## PROBLEM REQUIREMENTS
Please give the data below again in full, exactly as it stands.

Top of GIVEN MATERIAL

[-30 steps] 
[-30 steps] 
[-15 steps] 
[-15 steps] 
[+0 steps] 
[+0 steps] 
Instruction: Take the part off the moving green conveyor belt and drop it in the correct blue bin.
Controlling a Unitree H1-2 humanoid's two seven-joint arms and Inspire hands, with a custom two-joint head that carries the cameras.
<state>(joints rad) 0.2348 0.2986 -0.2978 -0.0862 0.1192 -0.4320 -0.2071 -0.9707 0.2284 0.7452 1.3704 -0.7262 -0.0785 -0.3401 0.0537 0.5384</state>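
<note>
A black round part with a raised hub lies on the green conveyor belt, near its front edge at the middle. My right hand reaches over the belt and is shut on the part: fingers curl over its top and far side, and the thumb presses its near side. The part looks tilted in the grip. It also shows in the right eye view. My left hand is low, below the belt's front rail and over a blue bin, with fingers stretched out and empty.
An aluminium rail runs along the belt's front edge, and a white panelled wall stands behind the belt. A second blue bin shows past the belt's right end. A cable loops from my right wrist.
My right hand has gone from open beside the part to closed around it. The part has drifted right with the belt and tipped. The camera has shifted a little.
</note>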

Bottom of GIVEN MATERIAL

## WRITTEN REPLY
[-30 steps] 
[-30 steps] 
[-15 steps] 
[-15 steps] 
[+0 steps] 
[+0 steps] 
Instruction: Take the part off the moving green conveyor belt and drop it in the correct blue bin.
Controlling a Unitree H1-2 humanoid's two seven-joint arms and Inspire hands, with a custom two-joint head that carries the cameras.
<state>(joints rad) 0.2348 0.2986 -0.2978 -0.0862 0.1192 -0.4320 -0.2071 -0.9707 0.2284 0.7452 1.3704 -0.7262 -0.0785 -0.3401 0.0537 0.5384</state>
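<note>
A black round part with a raised hub lies on the green conveyor belt, near its front edge at the middle. My right hand reaches over the belt and is shut on the part: fingers curl over its top and far side, and the thumb presses its near side. The part looks tilted in the grip. It also shows in the right eye view. My left hand is low, below the belt's front rail and over a blue bin, with fingers stretched out and empty.
An aluminium rail runs along the belt's front edge, and a white panelled wall stands behind the belt. A second blue bin shows past the belt's right end. A cable loops from my right wrist.
My right hand has gone from open beside the part to closed around it. The part has drifted right with the belt and tipped. The camera has shifted a little.
</note>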

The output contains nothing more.